Visualize a simple neural network using TorchLens

  TorchLens: Can be used to visualize any PyTorch model, a package for extracting and mapping the results of every tensor operation in a PyTorch model in a single line of code. TorchLens is very powerful. If you can master it proficiently, it can be regarded as a sharp sword for visualizing PyTorch models.

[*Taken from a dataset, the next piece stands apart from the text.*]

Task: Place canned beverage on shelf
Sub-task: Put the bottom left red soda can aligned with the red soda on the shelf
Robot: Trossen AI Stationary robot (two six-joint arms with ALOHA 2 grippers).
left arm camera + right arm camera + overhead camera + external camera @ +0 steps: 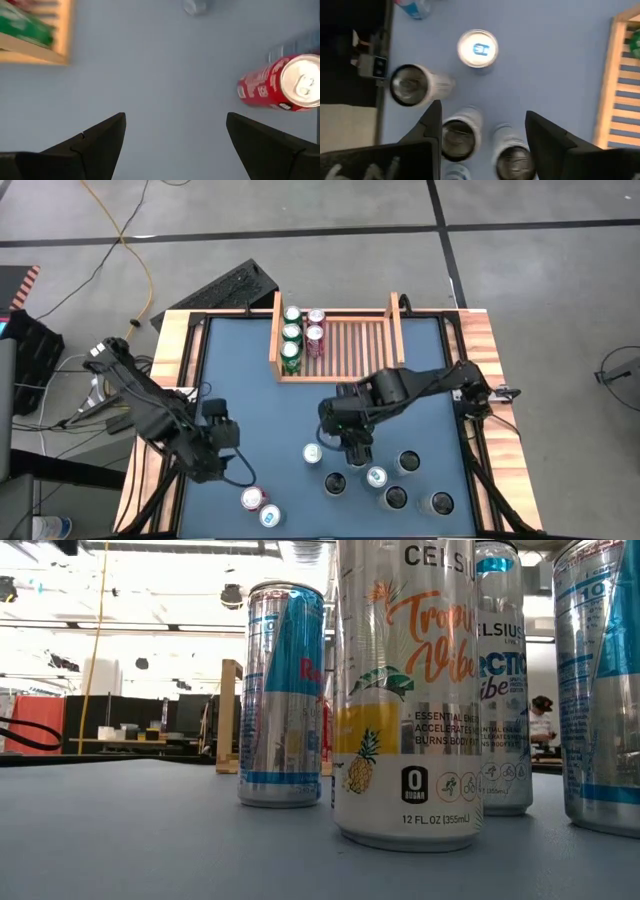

This article uses TorchLens to visualize a simple neural network, which can be regarded as a starting point.

1. Define a simple neural network

import torch
import torch.nn as nn
import torch.optim as optim
import torchlens as tl
import os
os.environ["PATH"] += os.pathsep + 'D:/Program Files/Graphviz/bin/'


# 定义神经网络类
class NeuralNetwork(nn.Module): # 继承nn.Module类
    def __init__(self, input_size, hidden_size, output_size):
        super(NeuralNetwork, self).__init__() # 调用父类的构造函数
        # 定义输入层到隐藏层的线性变换
        self.input_to_hidden = nn.Linear(input_size, hidden_size)
        # 定义隐藏层到输出层的线性变换
        self.hidden_to_output = nn.Linear(hidden_size, output_size)
        # 定义激活函数
        self.sigmoid = nn.Sigmoid()

    def forward(self, x):
        # 前向传播
        hidden = self.sigmoid(self.input_to_hidden(x))
        output = self.sigmoid(self.hidden_to_output(hidden))
        return output

def NeuralNetwork_train(model):
    # 训练神经网络
    for epoch in range(10000):
        optimizer.zero_grad()  # 清零梯度
        outputs = model(input_data)  # 前向传播
        loss = criterion(outputs, labels)  # 计算损失
        loss.backward()  # 反向传播和优化
        optimizer.step()  # 更新参数

        # 每100个epoch打印一次损失
        if (epoch + 1) % 1000 == 0:
            print(f'Epoch [{epoch + 1}/10000], Loss: {loss.item():.4f}')

    return model


def NeuralNetwork_test(model):
    # 在训练后,可以使用模型进行预测
    with torch.no_grad():
        test_input = torch.tensor([[0, 0], [0, 1], [1, 0], [1, 1]], dtype=torch.float32)
        predictions = model(test_input)
        predicted_labels = (predictions > 0.5).float()
        print("Predictions:", predicted_labels)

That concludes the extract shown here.